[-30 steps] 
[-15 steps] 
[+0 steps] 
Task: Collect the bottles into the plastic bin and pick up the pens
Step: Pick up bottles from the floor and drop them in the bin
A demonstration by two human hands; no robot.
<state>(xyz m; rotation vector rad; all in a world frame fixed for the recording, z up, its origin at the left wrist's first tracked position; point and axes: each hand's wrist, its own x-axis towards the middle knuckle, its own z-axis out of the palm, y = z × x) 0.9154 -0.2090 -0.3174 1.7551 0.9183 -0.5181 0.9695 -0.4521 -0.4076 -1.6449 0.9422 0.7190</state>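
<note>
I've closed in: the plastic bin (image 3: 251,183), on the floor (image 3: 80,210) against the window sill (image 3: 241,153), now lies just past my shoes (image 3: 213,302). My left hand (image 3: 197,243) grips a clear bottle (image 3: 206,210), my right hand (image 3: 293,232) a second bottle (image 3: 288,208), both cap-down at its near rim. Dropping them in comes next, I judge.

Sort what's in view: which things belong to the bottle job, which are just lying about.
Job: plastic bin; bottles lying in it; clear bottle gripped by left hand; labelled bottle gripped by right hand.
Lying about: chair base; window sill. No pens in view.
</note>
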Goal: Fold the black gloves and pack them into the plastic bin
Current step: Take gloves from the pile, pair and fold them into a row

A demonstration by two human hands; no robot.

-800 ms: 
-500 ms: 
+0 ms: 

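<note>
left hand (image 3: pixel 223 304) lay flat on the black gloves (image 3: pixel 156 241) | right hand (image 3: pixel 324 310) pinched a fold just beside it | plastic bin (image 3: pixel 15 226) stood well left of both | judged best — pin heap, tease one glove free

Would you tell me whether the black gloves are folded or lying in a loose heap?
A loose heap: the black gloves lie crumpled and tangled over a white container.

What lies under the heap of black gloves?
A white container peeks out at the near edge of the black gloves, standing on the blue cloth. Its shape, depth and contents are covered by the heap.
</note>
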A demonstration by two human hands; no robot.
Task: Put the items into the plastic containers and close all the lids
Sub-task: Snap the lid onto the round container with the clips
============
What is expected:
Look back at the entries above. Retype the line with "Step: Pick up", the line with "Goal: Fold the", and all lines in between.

Solution to the problem:
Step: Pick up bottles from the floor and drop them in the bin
A demonstration by two human hands; no robot.
<state>(xyz m; rotation vector rad; all in a world frame fixed for the recording, z up, its origin at the left wrist's first tracked position; point and axes: each hand's wrist, its own x-axis towards the middle knuckle, its own z-axis out of the palm, y = z × x) 0.9154 -0.2090 -0.3174 1.7551 0.9183 -0.5181 0.9695 -0.4521 -0.4076 -1.6449 0.9422 0.7190</state>
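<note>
I've closed in: the plastic bin (image 3: 251,183), on the floor (image 3: 80,210) against the window sill (image 3: 241,153), now lies just past my shoes (image 3: 213,302). My left hand (image 3: 197,243) grips a clear bottle (image 3: 206,210), my right hand (image 3: 293,232) a second bottle (image 3: 288,208), both cap-down at its near rim. Dropping them in comes next, I judge.

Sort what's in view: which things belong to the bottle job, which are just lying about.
Job: plastic bin; bottles lying in it; clear bottle gripped by left hand; labelled bottle gripped by right hand.
Lying about: chair base; window sill. No pens in view.
</note>
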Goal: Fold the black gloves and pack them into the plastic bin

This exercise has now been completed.